[Exercise objective]: Set down every line of the data, unchanged and complete.

■ ■ ■ ■

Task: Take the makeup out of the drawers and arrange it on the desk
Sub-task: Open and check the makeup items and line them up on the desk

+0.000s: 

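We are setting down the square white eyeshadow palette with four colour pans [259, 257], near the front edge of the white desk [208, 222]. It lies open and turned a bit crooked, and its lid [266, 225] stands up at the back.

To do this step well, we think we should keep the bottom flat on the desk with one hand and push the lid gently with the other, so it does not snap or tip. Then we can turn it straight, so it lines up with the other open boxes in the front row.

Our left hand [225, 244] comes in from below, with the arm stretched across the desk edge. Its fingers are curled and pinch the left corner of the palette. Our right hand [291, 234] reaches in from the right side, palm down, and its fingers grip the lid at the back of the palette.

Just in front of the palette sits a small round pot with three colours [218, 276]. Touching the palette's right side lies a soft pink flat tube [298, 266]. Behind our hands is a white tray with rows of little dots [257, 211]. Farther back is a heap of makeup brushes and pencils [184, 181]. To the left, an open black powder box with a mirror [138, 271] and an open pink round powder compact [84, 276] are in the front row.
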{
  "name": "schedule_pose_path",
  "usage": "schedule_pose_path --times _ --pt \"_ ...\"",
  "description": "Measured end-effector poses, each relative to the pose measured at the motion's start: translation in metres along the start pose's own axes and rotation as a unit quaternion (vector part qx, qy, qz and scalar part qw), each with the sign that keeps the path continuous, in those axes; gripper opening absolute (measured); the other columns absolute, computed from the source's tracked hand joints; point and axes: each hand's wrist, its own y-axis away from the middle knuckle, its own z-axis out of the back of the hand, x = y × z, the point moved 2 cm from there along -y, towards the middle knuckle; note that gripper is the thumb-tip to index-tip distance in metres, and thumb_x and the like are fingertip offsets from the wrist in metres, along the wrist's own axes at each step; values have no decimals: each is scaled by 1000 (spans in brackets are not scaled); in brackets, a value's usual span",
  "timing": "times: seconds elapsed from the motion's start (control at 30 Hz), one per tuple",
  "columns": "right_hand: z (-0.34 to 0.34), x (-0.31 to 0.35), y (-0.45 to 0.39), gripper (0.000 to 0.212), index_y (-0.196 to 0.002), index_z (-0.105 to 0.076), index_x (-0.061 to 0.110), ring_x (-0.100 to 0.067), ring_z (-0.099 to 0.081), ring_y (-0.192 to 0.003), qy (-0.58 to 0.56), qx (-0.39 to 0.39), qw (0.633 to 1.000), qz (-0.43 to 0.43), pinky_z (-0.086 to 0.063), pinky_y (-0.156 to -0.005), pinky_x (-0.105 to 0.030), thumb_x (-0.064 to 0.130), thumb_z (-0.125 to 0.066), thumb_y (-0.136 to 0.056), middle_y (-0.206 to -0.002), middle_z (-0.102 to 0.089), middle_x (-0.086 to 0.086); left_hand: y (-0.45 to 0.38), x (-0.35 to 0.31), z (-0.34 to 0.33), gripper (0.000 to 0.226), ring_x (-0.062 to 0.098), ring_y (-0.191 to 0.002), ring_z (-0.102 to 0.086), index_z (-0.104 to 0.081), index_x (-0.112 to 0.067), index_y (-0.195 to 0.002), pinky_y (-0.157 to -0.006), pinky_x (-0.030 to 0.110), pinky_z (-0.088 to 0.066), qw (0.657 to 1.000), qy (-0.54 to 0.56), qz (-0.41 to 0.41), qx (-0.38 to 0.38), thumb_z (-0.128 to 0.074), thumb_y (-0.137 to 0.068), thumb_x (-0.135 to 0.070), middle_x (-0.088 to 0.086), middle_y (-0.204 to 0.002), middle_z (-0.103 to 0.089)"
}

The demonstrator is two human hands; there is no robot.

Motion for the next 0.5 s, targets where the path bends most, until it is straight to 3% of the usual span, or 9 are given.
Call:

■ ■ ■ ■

[Task response]:
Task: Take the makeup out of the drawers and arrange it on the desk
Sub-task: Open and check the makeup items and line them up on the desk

+0.000s: 

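We are setting down the square white eyeshadow palette with four colour pans [259, 257], near the front edge of the white desk [208, 222]. It lies open and turned a bit crooked, and its lid [266, 225] stands up at the back.

To do this step well, we think we should keep the bottom flat on the desk with one hand and push the lid gently with the other, so it does not snap or tip. Then we can turn it straight, so it lines up with the other open boxes in the front row.

Our left hand [225, 244] comes in from below, with the arm stretched across the desk edge. Its fingers are curled and pinch the left corner of the palette. Our right hand [291, 234] reaches in from the right side, palm down, and its fingers grip the lid at the back of the palette.

Just in front of the palette sits a small round pot with three colours [218, 276]. Touching the palette's right side lies a soft pink flat tube [298, 266]. Behind our hands is a white tray with rows of little dots [257, 211]. Farther back is a heap of makeup brushes and pencils [184, 181]. To the left, an open black powder box with a mirror [138, 271] and an open pink round powder compact [84, 276] are in the front row.
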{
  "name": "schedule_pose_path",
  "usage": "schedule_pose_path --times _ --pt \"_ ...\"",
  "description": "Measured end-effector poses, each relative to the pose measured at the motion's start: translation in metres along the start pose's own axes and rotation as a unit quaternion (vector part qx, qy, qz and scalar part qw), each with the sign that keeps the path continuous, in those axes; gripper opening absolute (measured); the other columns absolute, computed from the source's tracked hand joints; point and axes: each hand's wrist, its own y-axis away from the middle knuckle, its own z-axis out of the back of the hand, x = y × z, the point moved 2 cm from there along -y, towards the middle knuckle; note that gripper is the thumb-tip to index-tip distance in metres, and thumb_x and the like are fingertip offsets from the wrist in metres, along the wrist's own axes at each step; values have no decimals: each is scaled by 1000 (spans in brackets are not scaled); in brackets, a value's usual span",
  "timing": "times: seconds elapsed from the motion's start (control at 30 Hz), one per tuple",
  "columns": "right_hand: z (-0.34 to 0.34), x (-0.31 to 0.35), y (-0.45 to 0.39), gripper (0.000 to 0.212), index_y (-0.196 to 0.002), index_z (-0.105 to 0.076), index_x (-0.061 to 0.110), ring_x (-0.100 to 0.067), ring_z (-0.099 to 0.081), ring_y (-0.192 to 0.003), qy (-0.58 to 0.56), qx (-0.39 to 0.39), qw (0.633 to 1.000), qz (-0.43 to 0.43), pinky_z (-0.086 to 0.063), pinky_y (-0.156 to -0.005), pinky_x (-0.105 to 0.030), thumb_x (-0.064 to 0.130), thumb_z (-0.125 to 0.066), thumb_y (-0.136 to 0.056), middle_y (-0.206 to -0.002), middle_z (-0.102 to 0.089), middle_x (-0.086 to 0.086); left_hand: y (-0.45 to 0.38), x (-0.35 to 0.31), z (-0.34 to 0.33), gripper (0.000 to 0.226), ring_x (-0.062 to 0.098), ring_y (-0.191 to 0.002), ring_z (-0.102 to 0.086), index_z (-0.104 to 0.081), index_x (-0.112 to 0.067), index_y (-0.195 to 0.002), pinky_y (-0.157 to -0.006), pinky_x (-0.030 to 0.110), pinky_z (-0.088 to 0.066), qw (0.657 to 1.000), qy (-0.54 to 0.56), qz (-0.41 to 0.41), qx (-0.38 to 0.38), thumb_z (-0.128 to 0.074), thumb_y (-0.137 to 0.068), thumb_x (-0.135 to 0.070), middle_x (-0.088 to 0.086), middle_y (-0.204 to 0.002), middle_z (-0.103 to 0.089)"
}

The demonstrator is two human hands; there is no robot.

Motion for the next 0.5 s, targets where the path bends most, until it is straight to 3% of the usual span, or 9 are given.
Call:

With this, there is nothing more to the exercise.